* **SOURCE MATERIAL**

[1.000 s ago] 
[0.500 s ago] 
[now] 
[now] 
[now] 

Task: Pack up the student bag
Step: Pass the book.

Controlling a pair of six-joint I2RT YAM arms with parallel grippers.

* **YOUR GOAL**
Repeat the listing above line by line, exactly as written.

* **PROBLEM SOLUTION**
[1.000 s ago] 
[0.500 s ago] 
[now] 
[now] 
[now] 

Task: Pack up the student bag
Step: Pass the book.

Controlling a pair of six-joint I2RT YAM arms with parallel grippers.

The output is done.